Categories
Architecture Design Developers Hotels Town Houses

Friar Lane + New Street + St Martin’s West Leicester Leicestershire

Greyfriars

“‘I like everything old fashioned,’ said Eleanor; ‘old fashioned things are so much the honestest,’” Anthony Trollope scribes in his 1857 classic Barchester Towers. And there’s nothing so old fashioned – in a good way – than a cathedral close, something he captured in words better than anyone else in his series of six novels about the fictional cathedral town of Barchester.

The first issue of Country Homes and Interiors magazine was hot off the printers in April 1986. The August edition of that year featured an article by Moira Rutherford called Close Encounters about clergy living in cathedral quarters. Archdeacon Michael Perry who lived in Durham Cathedral Close summed it up: “Someone once said clergy consists of middle class people living in upper class houses on lower class incomes. That’s certainly true here. All the canons have at least two jobs.”

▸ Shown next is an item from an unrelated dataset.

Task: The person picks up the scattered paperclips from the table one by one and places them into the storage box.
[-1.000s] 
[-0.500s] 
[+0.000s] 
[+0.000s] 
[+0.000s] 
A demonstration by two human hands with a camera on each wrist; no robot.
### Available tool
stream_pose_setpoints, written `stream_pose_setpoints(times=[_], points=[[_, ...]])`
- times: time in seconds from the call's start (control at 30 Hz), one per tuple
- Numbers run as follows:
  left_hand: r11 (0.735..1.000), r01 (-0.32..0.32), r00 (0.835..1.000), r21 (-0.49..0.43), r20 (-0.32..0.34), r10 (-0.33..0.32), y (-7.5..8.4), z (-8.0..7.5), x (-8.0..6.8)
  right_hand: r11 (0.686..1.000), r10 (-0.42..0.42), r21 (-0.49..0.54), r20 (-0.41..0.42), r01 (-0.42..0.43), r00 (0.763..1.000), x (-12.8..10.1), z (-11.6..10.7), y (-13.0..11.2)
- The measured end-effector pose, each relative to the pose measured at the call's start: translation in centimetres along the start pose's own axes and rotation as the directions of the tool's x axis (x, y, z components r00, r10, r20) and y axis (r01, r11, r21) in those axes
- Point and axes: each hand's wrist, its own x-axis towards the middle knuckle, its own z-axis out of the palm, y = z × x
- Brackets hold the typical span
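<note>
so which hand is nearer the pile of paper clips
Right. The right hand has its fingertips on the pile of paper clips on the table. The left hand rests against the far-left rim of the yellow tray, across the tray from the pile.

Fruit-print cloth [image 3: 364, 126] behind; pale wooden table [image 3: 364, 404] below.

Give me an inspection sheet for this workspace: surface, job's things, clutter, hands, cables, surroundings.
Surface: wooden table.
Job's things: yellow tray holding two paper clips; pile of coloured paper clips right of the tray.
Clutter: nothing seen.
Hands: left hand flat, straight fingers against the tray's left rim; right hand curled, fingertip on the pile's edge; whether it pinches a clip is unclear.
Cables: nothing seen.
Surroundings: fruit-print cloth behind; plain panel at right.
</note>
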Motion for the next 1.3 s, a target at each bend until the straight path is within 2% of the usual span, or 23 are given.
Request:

Dean Richard Eyre who lived in Exeter Cathedral Close said, “It’s not difficult to heat a big old house like this; it’s simply difficult to pay for it. The guest room alone measures 30 feet by 18. It’s lucky the house only has three bedrooms not including attic rooms.” The immediate area around Leicester Cathedral has the appearance of a close (lots of substantial period houses) but is actually a legal quarter known as Greyfriars. Handsome Georgian terraces line several streets including Friar Lane and New Street; the latter heading northwards frames a view of the cathedral.

One of the best Georgian houses in Greyfriars is 17 Friar Lane. It’s one of 30 buildings which have received restoration funding from the Greyfriars Townscape Heritage Initiative. This was a restoration programme set up by Leicester City Council and supported by the National Lottery Heritage Fund. In 2016 the sash windows and ornate timber Doric entrance doorcase were restored with a £50,000 grant.

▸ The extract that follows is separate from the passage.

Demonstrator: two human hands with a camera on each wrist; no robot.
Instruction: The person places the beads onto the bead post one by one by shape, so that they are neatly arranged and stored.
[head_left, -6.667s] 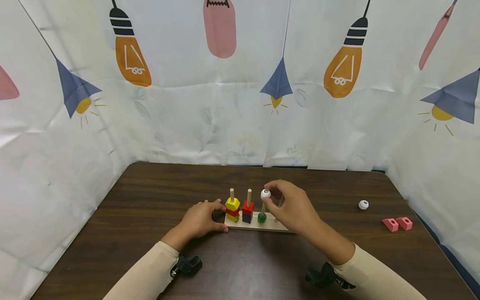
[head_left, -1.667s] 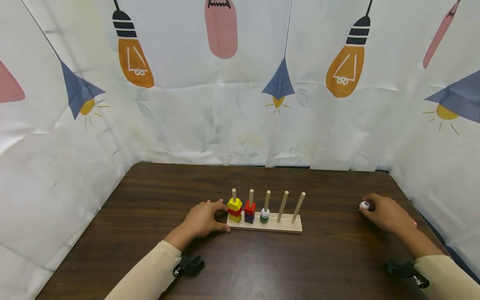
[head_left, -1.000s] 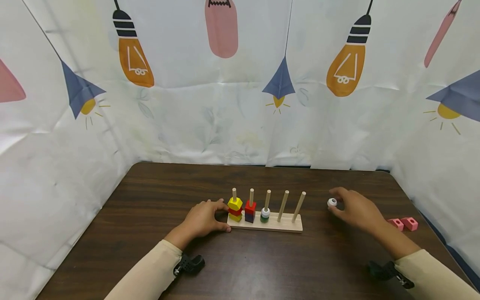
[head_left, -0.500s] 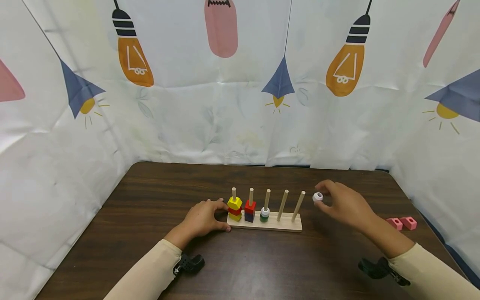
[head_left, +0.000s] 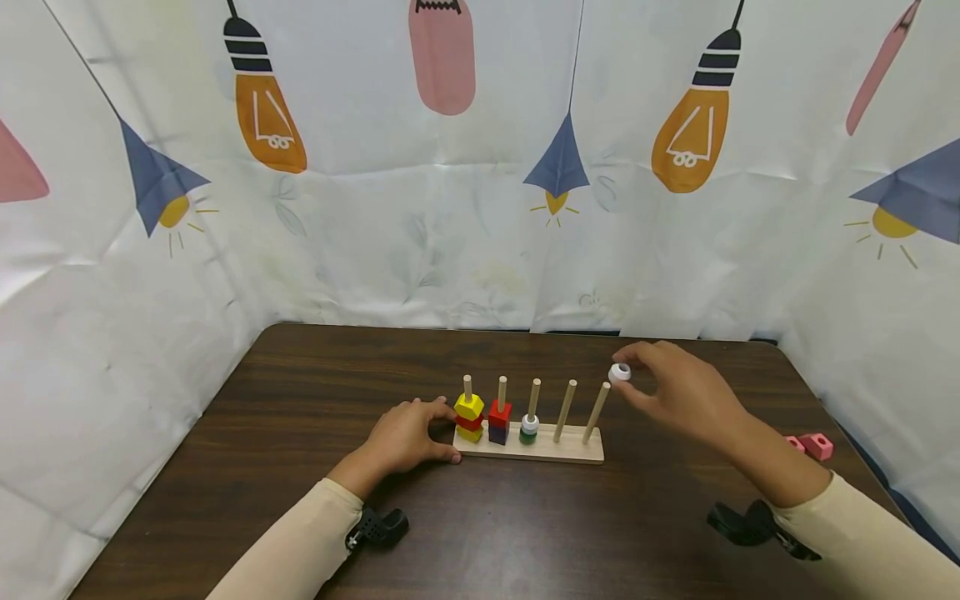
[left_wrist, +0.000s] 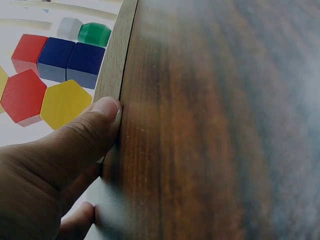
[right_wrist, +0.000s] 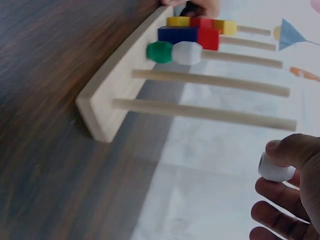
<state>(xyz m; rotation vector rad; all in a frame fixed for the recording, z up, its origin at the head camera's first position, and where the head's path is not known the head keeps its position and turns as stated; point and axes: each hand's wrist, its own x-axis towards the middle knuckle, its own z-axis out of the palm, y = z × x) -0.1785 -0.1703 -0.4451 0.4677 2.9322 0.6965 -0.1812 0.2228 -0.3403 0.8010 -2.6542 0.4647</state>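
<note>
- The white bead (head_left: pixel 619 372) is pinched between the thumb and fingertips of the right hand (head_left: pixel 678 392); it is held in the air, just beside and a little above the top of the rightmost peg (head_left: pixel 597 411).
- The bead is judged to be small, light, stiff and smooth, so it can slip from the fingers. It is best taken at its round sides, so that the hole stays free for a peg.
- The left hand (head_left: pixel 405 436) is pressed on the left end of the base (head_left: pixel 562 452); in the left wrist view the thumb (left_wrist: pixel 85 137) is seen straight against the base edge, and nothing is grasped.
- On the third peg a green bead (head_left: pixel 527 437) and another white one (head_left: pixel 530 424) are stacked; the fourth peg (head_left: pixel 564 410) is bare.
- Compared with 1.7 s ago, the bead has been lifted from the table (head_left: pixel 315 392) near the right edge and carried left to the pegs. The pink blocks (head_left: pixel 810 445) are uncovered now.
- The left hand and the base have not moved.
</note>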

Built in 1750 for banker William Bentley, 17 Friar Lane has a sophisticated three storey façade vertically divided into three by quoin pilasters. The central portion of the symmetrical brick elevation is particularly well handled with a Palladian window over the entrance door and a Diocletian window on the top floor. A pediment over the cornice completes the geometric arrangement. Whoever the architect was had a strong grasp of ornament and proportion.

The half timbered wholly jettied 14th century Guildhall on St Martin’s West next to Leicester Cathedral is a rare survivor predating the Georgian redevelopment of the area. Old fashioned indeed.